Il a six ans, Amadeus Foulques Von Frayner. Et son nom ne sera jamais aussi long que l'histoire de sa naissance, l'histoire de sa vie. L'histoire future, de son adolescence. La journée est belle pourtant. Un pas devant l'autre, l'enfant avance dans le tumulte. Il entend autour de lui les cris d'effroi qui écarquillent ses yeux, dans lesquels il a puisé le bleu de sa Mère. Il observe l'homme qui s'effondre, agonise, empoisonné par un convive, un invité. Une main l'écarte, le soustrait à la violence de la scène en baillonant ses yeux, froissant sans ménagement ses cheveux noirs, le noir de son Père.
Les comètes des hommes laissent toujours les traces de leur passage dans le monde de l'enfance. Elles impactent, positivement ou non, l'univers malléable du petit enfant. Elles le modèlent, s'éclatent parfois sur ses contours, pour en définir l'aspect et la profondeur. Amadeus est né sans le vouloir, vivra comme il pourra, mourra sans qu'on lui demande son avis. Pour l'heure, c'est la fin de l'insouciance. Le début de la seconde exctraction. L'Atmosphère est pesante. Les silences peuplés de sanglots. La maisonnée porte un deuil que l'on n'attendait pas. Lui, a compris qu'il ne verrait plus jamais ce géniteur qui se montrait présent de toutes ses absences. L'enfant qui idéalise son parent cristallise, lorsqu'il en manque. Il se souvient l'odeur de ses fourrures, lorsque l'hiver, il traversait le Clos loti contre son torse, à l'abri du froid parmi les zibelines, au rythme lent d'un cheval fatigué. Il se souvient de la rigueur de son pas qui l'intimidait, lent et décidé, lorsqu'il traversait le jardin. Mais les chevaux ne quittent plus l'écurie depuis plusieurs jours, et le jardin est un cercueil que personne n'ose plus traverser. Lui même n'est plus autorisé à y jouer, pour un temps bien mystérieux.
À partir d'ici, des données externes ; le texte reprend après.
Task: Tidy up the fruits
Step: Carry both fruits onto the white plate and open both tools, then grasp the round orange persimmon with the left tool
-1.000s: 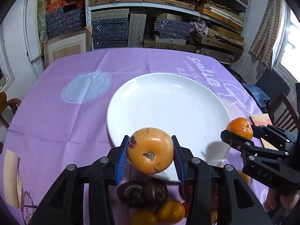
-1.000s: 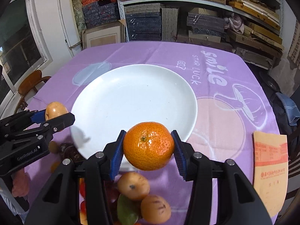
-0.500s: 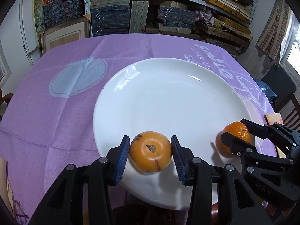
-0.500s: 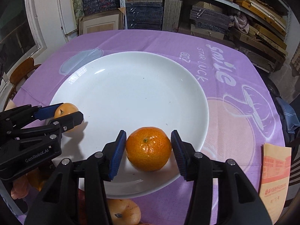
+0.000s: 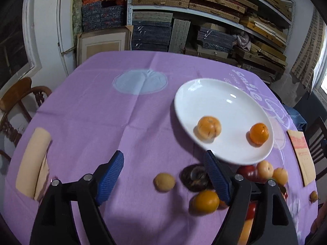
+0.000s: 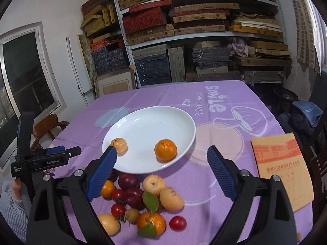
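My left tongs [image 5: 163,173] are spread wide with nothing between the blue pads [image 5: 111,173], hanging over bare purple tablecloth [image 5: 102,122] in the lower middle of the left wrist view. My right tongs [image 6: 161,171] are just as wide apart and hold nothing; their pads frame the near rim of the white plate [image 6: 147,122], which sits at the centre of the right wrist view. Two fruits lie on the plate, well apart from each other: a bright orange mandarin [image 6: 165,150] toward the near right side, and a paler yellow-orange fruit [image 6: 119,145] at the near left rim, just beside my right tongs' left pad in the frame. In the left wrist view the same plate [image 5: 214,102] shows at the right of centre, with the paler fruit [image 5: 209,128] left of the mandarin [image 5: 259,136]. The unsorted fruit pile [image 6: 143,200] lies on the cloth below the plate, at the lower centre of the right wrist view: dark plums, small red tomatoes, yellow fruits and a leafy orange. A brown envelope [image 6: 282,169] lies flat at the right edge. My left tongs also show at the left edge of the right wrist view.
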`<move>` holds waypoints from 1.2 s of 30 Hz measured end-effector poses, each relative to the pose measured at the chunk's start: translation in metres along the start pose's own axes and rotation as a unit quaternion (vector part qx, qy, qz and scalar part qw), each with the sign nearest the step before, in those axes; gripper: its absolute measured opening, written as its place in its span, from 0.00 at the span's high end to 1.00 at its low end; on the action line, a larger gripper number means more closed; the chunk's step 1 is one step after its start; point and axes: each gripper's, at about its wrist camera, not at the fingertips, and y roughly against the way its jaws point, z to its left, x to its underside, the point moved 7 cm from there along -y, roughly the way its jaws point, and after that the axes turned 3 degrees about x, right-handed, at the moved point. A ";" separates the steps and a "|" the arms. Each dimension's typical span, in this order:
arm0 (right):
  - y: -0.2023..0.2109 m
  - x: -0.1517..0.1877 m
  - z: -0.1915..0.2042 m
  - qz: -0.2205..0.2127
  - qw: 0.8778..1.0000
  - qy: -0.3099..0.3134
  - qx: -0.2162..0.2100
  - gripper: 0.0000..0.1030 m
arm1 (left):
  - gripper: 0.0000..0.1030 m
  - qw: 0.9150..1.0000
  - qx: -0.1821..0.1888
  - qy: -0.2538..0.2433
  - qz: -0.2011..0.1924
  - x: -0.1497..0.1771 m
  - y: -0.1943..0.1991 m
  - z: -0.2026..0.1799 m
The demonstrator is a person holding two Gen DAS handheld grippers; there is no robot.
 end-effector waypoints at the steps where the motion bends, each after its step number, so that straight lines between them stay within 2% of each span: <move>1: 0.005 0.012 -0.003 -0.003 1.000 -0.010 -0.003 0.15 | 0.21 1.000 0.004 0.005 0.009 0.012 -0.002 0.003; 4: 0.013 0.048 -0.009 -0.010 1.000 -0.022 0.004 0.15 | 0.21 1.000 0.003 0.010 0.020 0.040 -0.010 0.010; 7: 0.018 0.067 -0.005 -0.011 1.000 -0.007 0.010 0.12 | 0.21 1.000 -0.009 0.016 0.015 0.047 -0.013 0.018; 8: 0.018 0.071 -0.001 -0.010 1.000 -0.001 0.007 0.09 | 0.21 1.000 -0.005 0.022 0.018 0.048 -0.013 0.019; 10: 0.017 0.078 0.007 -0.007 1.000 0.023 0.021 0.08 | 0.21 1.000 0.003 0.024 0.014 0.050 -0.009 0.017; 15: 0.011 0.085 0.024 0.007 0.998 0.054 0.013 0.07 | 0.21 0.999 -0.021 -0.031 -0.012 0.059 0.007 -0.009; 18: 0.007 0.088 0.028 0.013 0.998 0.066 0.015 0.06 | 0.21 0.998 -0.024 -0.057 -0.023 0.058 0.011 -0.023; 24: 0.008 0.086 0.022 0.012 0.998 0.053 0.012 0.06 | 0.21 0.996 -0.010 -0.093 -0.011 0.059 0.002 -0.048; 28: 0.008 0.085 0.016 0.016 0.999 0.042 0.011 0.06 | 0.21 0.996 0.002 -0.093 -0.006 0.060 -0.005 -0.053; 36: 0.005 0.085 0.013 0.023 0.999 0.034 0.008 0.05 | 0.21 0.998 -0.006 -0.069 0.014 0.064 -0.023 -0.042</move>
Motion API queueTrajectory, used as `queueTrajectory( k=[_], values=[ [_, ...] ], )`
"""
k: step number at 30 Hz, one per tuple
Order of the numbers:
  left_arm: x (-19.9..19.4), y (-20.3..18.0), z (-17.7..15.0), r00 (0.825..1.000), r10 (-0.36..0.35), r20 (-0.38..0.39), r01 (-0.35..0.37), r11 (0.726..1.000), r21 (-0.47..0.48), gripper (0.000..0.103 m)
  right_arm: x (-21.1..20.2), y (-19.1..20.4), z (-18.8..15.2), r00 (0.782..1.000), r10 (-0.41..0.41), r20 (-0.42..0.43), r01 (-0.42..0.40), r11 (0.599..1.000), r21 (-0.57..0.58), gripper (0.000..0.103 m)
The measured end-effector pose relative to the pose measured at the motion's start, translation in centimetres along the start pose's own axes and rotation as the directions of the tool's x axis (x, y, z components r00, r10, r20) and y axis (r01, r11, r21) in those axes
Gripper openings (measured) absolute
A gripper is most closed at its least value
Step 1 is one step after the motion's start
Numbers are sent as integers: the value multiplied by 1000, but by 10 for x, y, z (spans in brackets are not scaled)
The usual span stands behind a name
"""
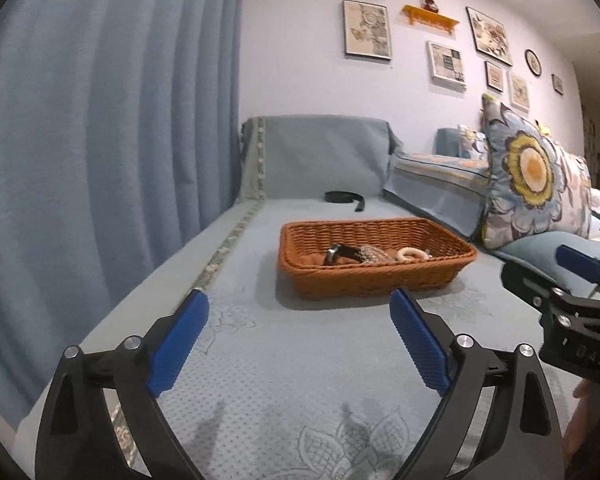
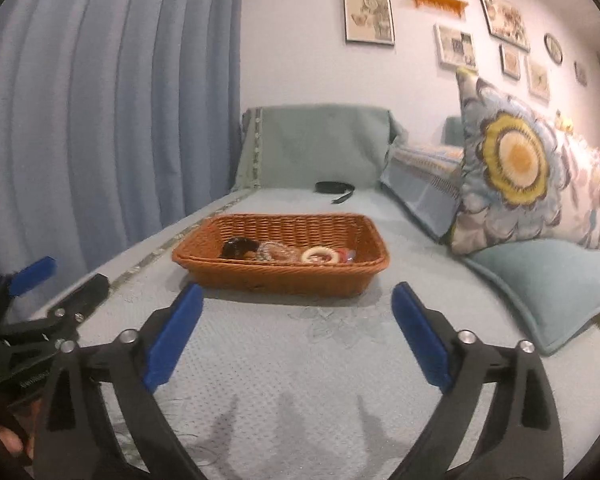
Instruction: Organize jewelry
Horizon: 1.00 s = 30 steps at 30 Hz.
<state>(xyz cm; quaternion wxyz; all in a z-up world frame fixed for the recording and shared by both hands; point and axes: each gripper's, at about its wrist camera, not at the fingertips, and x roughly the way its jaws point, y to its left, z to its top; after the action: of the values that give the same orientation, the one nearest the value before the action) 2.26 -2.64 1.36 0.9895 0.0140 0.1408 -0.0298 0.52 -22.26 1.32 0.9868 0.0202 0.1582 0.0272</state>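
Observation:
An orange wicker basket (image 1: 300, 236) sits on the light blue sofa seat ahead of both grippers; it also shows in the right wrist view (image 2: 364, 236). Inside lie a black watch (image 1: 342, 255), a clear beaded piece (image 1: 372, 256) and a white ring bracelet (image 1: 410, 255); the white ring also shows in the right wrist view (image 2: 320, 256). A black band (image 1: 346, 198) lies on the seat behind the basket. My left gripper (image 1: 300, 308) is open and empty, short of the basket. My right gripper (image 2: 298, 300) is open and empty, just before the basket's near rim.
Blue curtains (image 1: 100, 140) hang on the left. A flowered pillow (image 2: 516, 168) and a plain teal cushion (image 2: 548, 280) lie on the right. The sofa back (image 1: 320, 156) rises behind the basket. Framed pictures hang on the wall.

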Motion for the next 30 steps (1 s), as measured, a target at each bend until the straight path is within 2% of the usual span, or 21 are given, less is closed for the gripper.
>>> queueTrajectory(
  k=[3,5,18,30],
  values=[
    [3,7,-9,999,31,-17,-31,999,-41,92,7,-4,-8,1000,4,-17,-4,999,32,93],
    [8,8,-17,997,59,-55,-61,997,-46,92,12,-3,-13,999,-12,-34,13,1000,27,93],
    [4,9,-16,995,88,-43,-90,995,-49,95,7,7,-18,999,-37,-5,37,999,-6,93],
    [8,11,-14,994,93,-56,-97,993,-71,95,7,-6,-19,1000,-17,-17,18,998,65,93]
  ],
)
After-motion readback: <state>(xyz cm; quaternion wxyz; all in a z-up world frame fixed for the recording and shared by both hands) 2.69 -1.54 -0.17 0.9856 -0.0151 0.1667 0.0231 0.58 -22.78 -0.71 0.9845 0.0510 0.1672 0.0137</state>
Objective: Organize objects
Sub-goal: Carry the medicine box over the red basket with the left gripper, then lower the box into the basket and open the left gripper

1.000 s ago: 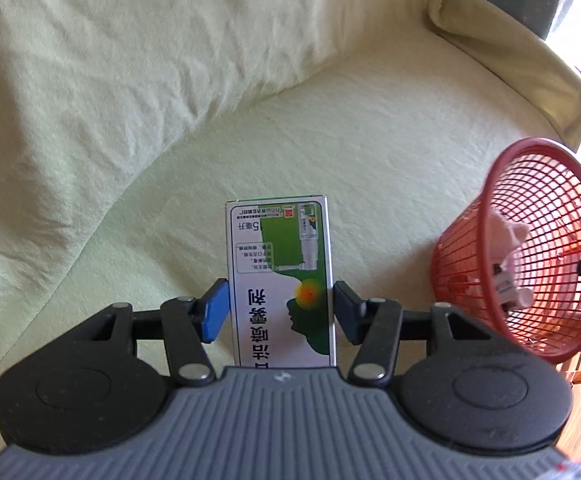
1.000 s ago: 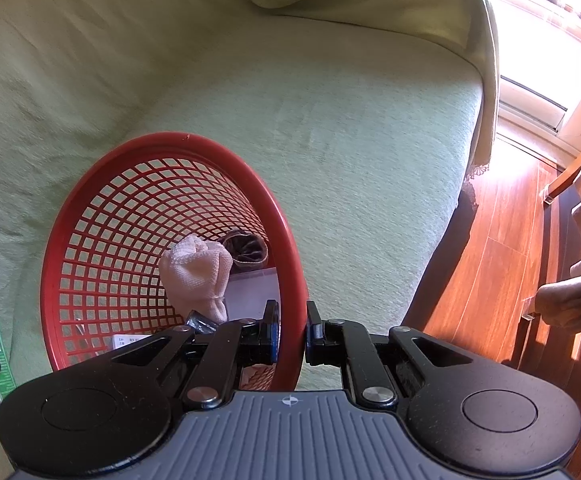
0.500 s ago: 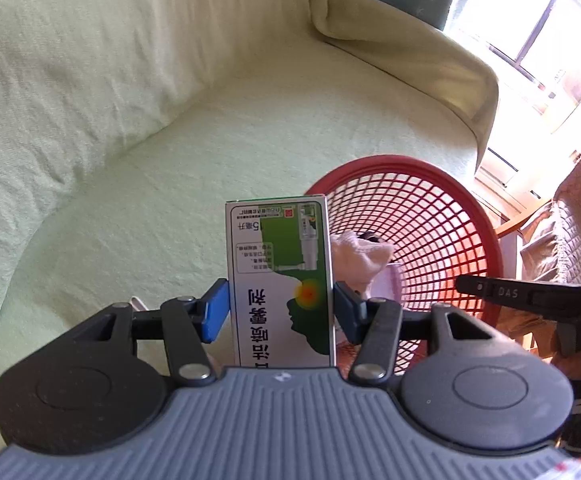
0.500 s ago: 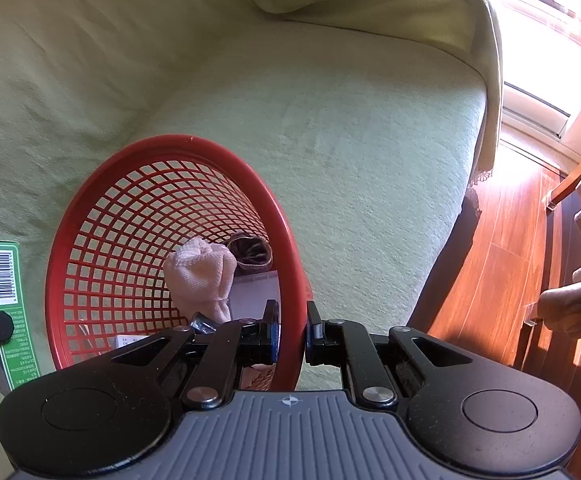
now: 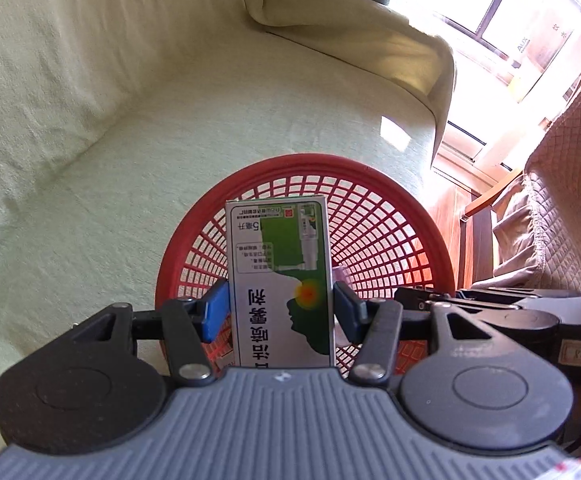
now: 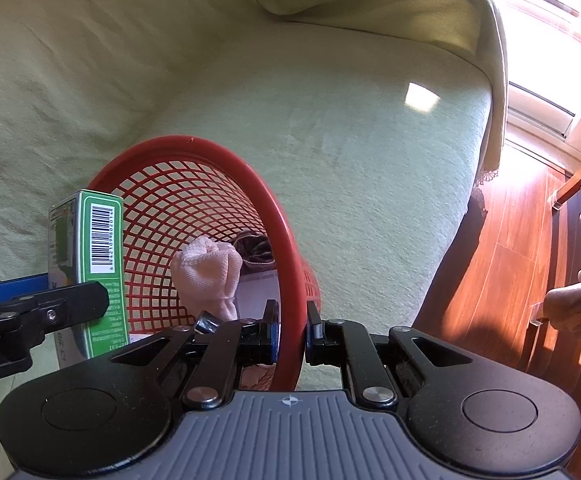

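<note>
sofa (image 6: 370,168) under green cover, beyond both tongs | red basket (image 5: 390,216) tilted on sofa, rim pinched in right tongs (image 6: 292,334) | green-white box (image 5: 282,280) upright, clamped by left tongs (image 5: 280,308), in front of basket mouth | pink cloth (image 6: 206,272) inside basket, just ahead of right tongs

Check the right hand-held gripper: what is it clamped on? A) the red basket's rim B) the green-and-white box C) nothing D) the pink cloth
A: the right hand-held gripper has its pads shut on the rim of the red mesh basket, while the green-and-white box sits in the left hand-held gripper and the pink cloth lies loose inside the basket.
</note>
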A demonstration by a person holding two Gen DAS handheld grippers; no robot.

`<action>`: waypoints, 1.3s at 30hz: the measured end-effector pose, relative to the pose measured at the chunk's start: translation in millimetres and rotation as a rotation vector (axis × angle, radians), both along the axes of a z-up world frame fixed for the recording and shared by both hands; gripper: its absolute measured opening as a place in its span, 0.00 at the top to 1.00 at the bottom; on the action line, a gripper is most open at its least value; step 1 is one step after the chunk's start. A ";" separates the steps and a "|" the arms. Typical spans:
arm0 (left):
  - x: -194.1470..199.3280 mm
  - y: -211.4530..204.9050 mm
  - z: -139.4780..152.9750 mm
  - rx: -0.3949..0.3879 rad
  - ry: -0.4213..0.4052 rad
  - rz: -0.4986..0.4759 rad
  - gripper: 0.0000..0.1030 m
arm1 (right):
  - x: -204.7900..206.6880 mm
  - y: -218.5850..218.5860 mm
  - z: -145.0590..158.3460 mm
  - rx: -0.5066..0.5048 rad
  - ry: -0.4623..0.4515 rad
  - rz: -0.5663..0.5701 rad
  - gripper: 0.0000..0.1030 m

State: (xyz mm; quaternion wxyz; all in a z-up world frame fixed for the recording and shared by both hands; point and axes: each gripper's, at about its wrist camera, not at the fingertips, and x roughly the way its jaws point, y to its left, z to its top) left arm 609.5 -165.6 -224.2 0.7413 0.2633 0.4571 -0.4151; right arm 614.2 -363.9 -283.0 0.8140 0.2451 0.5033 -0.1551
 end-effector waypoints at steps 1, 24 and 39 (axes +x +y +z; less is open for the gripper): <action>-0.1 -1.7 -0.7 0.001 -0.001 0.001 0.51 | -0.3 -0.6 -0.3 0.002 -0.001 0.000 0.92; 4.6 -2.4 -8.2 0.027 -0.015 0.040 0.50 | -0.3 -1.9 -1.6 0.006 -0.004 0.001 0.92; 0.2 -12.4 -19.4 0.045 -0.004 0.021 0.51 | -0.2 -1.6 -1.4 0.007 -0.005 0.004 0.92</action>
Le garçon cherche la portée née dans la nuit, des chiens de Judas. Il pressent les déloger derrière un tas de bois, dans les réserve. Mais la meute est nerveuse, et les bêtes sont craintives à son approche. Les chiens ont leur propre langage corporel, que l'enfant capte avec intuition. L'accueil est froid dans la vènerie, et derrière le tas de bois, une flaque de sang a séché. Il n'y aura pas de portée née d'un jour si noir. Le noir de son Père. Et lorsqu'Anaon appelle son fils, soucieuse de ne plus le voir dans les environs, l'enfant revient bien vite dans son giron. Dans l'attente bileuse, la main maternelle et fébrile vient replacer les mèches brunes d'Amadeus. Son visage se lève vers le sien, peint de ses désillusions. Ses yeux sont vides, béants. Captés par le garçon. Il y lit dans un silence d'après-guerre, sur un visage aux longs sillons... Tous les bleus de sa mère.
Même a six ans, la vie est une leçon.